In the aftermath, Deputy D.A. Traini (Franco Nero) is impressed by the Captain’s knowledge of the perpetrators, especially Li Puma, whose face-down corpse he identifies from a distance. So begins a clever chess game between two men on the same side who employ vastly different methodologies. It’s a brilliant variation on the standard ‘buddy movie’; they are clear antagonists who nevertheless care for one another’s welfare, eventually going out of their way to provide protection. Their shifting relationship and beautifully crafted dialogue keep the film eminently watchable throughout.
The poliziotteschi was a natural progression from Italian Neo-Realism, which critiqued post-war social inequalities and focused on class conflict and institutional failures. Such movies were shot in a vérité style using authentic locations and mostly non-actors. While the subject matter was often bleak, an underlying optimism suggested that empathy could effect change.
Poliziotteschi shared these traits but used crime-thriller conventions to critique the state and highlight deep social rifts. Their storylines often paralleled political events and true crimes, sometimes filming at the actual locations. In this sense, fiction served as a method of defence against reprisal from the Mafia and implicated individuals.

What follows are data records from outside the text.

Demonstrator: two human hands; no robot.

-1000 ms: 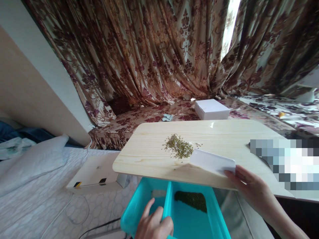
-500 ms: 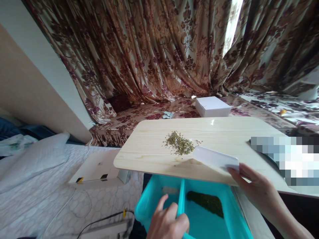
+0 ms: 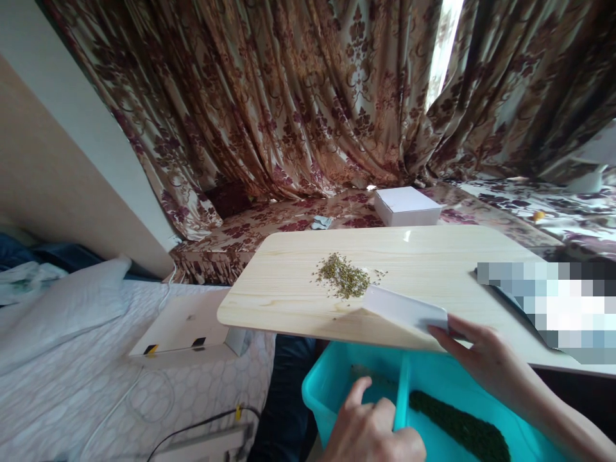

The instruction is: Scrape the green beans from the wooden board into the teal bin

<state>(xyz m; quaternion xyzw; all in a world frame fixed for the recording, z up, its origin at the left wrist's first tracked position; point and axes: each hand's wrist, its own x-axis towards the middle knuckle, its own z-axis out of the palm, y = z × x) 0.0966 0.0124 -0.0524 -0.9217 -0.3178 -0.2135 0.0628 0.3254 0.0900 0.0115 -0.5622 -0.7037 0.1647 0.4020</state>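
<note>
"Green-brown seeds (image 3: 342,276) lie in a loose heap on the left half of the tabletop (image 3: 279,311), roughly midway between far and near edges."

"Which hand is closest?"

"The right hand (image 3: 481,350). Thumb and fingers pinch one end of a white plastic tray (image 3: 404,309), whose other end reaches the heap's near right side; whether they touch, I can't tell. Holding it by the end probably keeps the fingers away from the seeds."

"And the left hand (image 3: 373,431)?"

"Below the near edge, fingers curled around the divider (image 3: 405,378) of a turquoise tub (image 3: 317,388), index finger stretched over the left compartment. That grip likely steadies the tub beside the table. Dark green grains (image 3: 459,427) lie in its right compartment."

"The surroundings?"

"Pale wood grain, rounded corners, and a blurred-out object (image 3: 543,308) at the tabletop's right edge. Beyond the far edge, a white box (image 3: 408,200) rests on a floral-covered ledge (image 3: 269,224) under patterned curtains (image 3: 289,96). A quilted bed (image 3: 86,366) stands left."
</note>
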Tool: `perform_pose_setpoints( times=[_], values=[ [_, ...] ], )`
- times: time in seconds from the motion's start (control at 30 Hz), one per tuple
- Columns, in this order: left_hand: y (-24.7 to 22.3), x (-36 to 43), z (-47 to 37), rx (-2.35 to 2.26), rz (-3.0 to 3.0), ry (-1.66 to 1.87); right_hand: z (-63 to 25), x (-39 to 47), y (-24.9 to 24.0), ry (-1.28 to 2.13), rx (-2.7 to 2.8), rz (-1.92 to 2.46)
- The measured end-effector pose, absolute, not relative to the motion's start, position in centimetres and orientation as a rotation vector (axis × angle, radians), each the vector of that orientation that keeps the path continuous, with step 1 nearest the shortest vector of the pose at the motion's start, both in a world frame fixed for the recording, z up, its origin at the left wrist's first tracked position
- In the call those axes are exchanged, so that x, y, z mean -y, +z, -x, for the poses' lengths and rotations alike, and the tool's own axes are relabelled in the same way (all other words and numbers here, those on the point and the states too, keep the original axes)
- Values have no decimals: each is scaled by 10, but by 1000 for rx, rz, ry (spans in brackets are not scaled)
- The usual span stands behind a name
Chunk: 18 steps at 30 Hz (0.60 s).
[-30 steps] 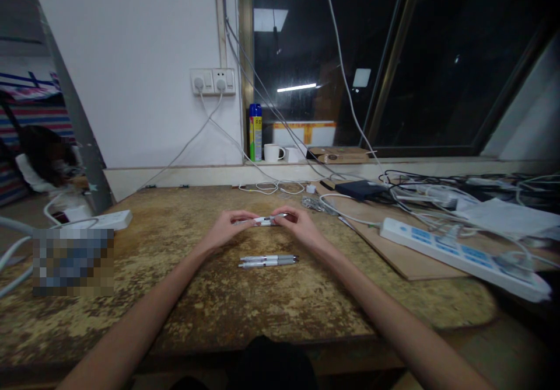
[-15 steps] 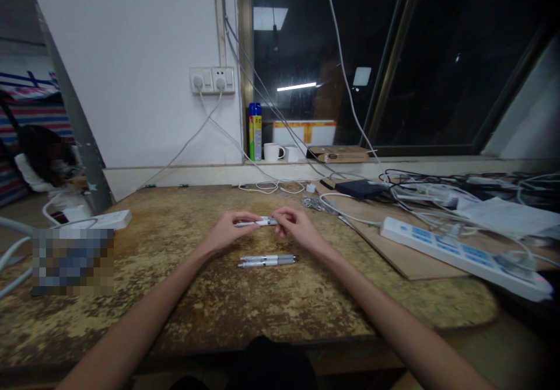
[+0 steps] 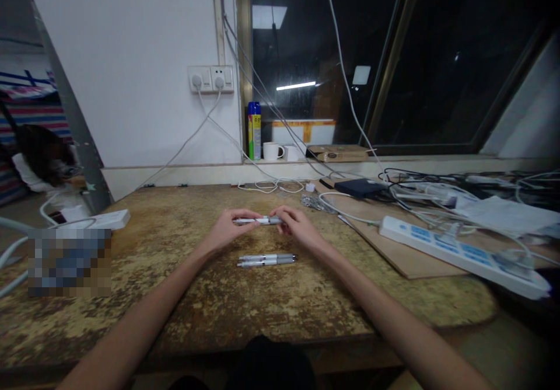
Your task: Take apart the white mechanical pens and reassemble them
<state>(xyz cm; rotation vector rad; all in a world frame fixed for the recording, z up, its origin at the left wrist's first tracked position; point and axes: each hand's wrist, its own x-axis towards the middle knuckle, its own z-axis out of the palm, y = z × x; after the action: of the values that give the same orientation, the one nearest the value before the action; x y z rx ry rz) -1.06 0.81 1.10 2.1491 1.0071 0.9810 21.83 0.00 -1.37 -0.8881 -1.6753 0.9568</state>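
A white and grey pen [image 3: 263, 220] lies level between my two hands, just over the worn wooden table [image 3: 210, 314]. My left hand [image 3: 231, 226] pinches its left part between thumb and fingers. At the grey right end, the fingers of my right hand [image 3: 294, 225] are closed round the pen and hide its tip. Nearer to me, two similar pens [image 3: 266, 260] lie side by side on the tabletop, their grey ends to the right. Neither hand touches them.
A white power strip [image 3: 459, 256] rests on a brown board [image 3: 394, 256] at the right, beside tangled cables and a dark flat box [image 3: 361, 188]. Crumpled silvery plastic [image 3: 315, 203] lies behind my right hand. A mug [image 3: 273, 151] and spray can [image 3: 254, 131] stand on the sill.
The fingers of my right hand have shifted slightly on the pen's grey end, so more of it shows. My left hand keeps its hold. The two lying pens stay put.
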Motion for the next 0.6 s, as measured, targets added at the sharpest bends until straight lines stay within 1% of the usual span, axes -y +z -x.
perform_pose_setpoints(
  times=[0.47, 0.6],
  values=[
    [12, -6, 8, -1012, -2145, 1021, -222, -5, -18, 935, 1688, 831],
    [10, -7, 8, -975, -2104, 1002, -221, -4, -18, 949, 1684, 876]
  ],
)
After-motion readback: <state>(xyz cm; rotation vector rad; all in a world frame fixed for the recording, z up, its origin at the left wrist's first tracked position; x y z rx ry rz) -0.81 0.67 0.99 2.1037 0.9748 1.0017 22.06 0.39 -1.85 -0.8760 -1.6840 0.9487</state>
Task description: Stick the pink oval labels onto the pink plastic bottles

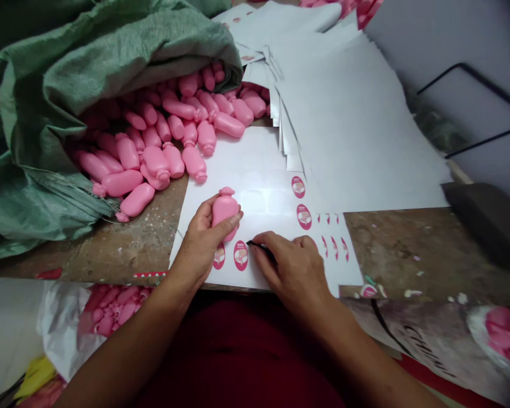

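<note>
My left hand (202, 235) is closed round a small pink plastic bottle (225, 207), its capped neck pointing away from me. Below it lies a white sticker sheet (221, 164) with oval pink labels. My right hand (291, 263) pinches a thin black pointed tool (261, 248); its exact kind is unclear. The tool's tip touches or hovers at the right edge of an oval label (240, 255). Another oval label (219, 256) sits partly under my left hand. Two more ovals, the upper one (298, 187) included, show near the sheet's right side.
Many pink bottles (153, 161) spill from a green woven sack (110, 56) at the left. Stacked white sheets (352, 124) cover the table's right side. Below the table edge, a white bag (63, 317) holds pink pieces. A black metal frame (488, 93) stands at the right.
</note>
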`<state>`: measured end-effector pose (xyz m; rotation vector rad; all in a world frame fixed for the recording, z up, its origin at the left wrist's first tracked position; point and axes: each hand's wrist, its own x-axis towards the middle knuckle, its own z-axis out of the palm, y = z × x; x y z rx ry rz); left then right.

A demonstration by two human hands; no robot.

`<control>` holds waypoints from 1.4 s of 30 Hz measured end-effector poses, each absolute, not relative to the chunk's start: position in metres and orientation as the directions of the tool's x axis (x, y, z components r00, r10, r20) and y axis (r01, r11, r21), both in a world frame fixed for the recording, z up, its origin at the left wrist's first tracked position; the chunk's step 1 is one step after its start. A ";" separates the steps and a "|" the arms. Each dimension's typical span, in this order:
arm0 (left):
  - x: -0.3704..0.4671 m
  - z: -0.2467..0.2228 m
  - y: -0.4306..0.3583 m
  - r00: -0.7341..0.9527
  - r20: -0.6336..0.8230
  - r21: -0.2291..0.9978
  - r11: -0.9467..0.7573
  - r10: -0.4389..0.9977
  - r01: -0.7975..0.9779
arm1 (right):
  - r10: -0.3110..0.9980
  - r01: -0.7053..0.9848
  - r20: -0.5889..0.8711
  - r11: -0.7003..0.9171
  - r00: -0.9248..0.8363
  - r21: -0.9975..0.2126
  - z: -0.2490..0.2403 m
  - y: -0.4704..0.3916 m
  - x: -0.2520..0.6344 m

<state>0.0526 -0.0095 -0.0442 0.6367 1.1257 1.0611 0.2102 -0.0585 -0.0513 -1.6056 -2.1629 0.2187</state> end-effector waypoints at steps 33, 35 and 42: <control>0.063 -0.004 -0.040 0.311 -0.501 0.697 0.590 0.808 -0.407 | 0.967 0.185 -0.192 -0.160 -0.169 -0.970 -0.010 -0.039 0.227; 0.064 -0.002 -0.040 0.309 -0.503 0.702 0.590 0.807 -0.398 | 0.962 0.163 -0.200 -0.170 -0.187 -0.972 -0.011 -0.039 0.228; 0.066 -0.002 -0.043 0.301 -0.496 0.727 0.579 0.815 -0.369 | 0.961 0.142 -0.209 -0.184 -0.184 -0.973 -0.016 -0.039 0.229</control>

Historical Context: Damiani and co-writer Fulvio Gicca Palli took inspiration from the 1948 murder of union activist Placido Rizzotto, executed by the Mafia alongside a young shepherd boy who had witnessed the crime.
The details are reworked for dramatic purposes: Placido Rizzotto becomes Giampaolo Rizzo (Giancarlo Prete). We see his tale of tragic heroism through a flashback during a key scene shot on the clifftops of Rocca Busambra in Corleone, near Palermo—the site where Rizzotto’s remains were eventually found in 2009. That was 60 years after his death and nearly 30 years after the scene was filmed.
The clifftop scene is an outstanding piece of cinema. It was reportedly shot in three continuous takes from different angles to capture a rhythm of dialogue that, in a lesser film, would have been a cliché punch-up. Here, the punches are linguistic, and the action is conveyed through posture and nuanced delivery.

In the disc’s bonus material, editor Antonio Siciliano discusses how he subtly adjusted the rhythm by excising just a few frames—a technique usually associated with Hong Kong action choreography. It’s surprising how much leeway Damiani, a notoriously controlling auteur, granted Siciliano. He allowed structural changes to Salvatore Laurani’s screenplay, reordering scenes and even editing the finale for three different outcomes.
Damiani wanted one ending and Laurani another; Siciliano was asked to edit both. Instead, he invented a third alternative—the powerfully understated conclusion that remains in the final cut. That finale is open to interpretation, but for me, it implies that while the system appeared irreparable at the time, small changes made by principled individuals can initiate the slow process of reform.
Interestingly, while Italy was a founding nation of the European Union (EU) in 1949, the first case brought before the European Court of Human Rights (ECHR) against the Italian state didn’t occur until 1980. That ruling finally favoured an individual plaintiff, overturning a judgment by the supreme Court of Cassation and signalling the very change Damiani’s film hoped for.
ITALY | 1971 | 101 MINUTES | 2.35:1 | COLOUR | ITALIAN • ENGLISH





director: Damiano Damiani.
writers: Damiano Damiani & Salvatore Laurani (story by Damiano Damiani & Fulvio Gicca).
starring: Franco Nero, Martin Balsam, Marilù Tolo, Claudio Gora, Arturo Dominici, Michele Gammino, Luciano Lorcas, Giancarlo Prete & Adolfo Lastretti.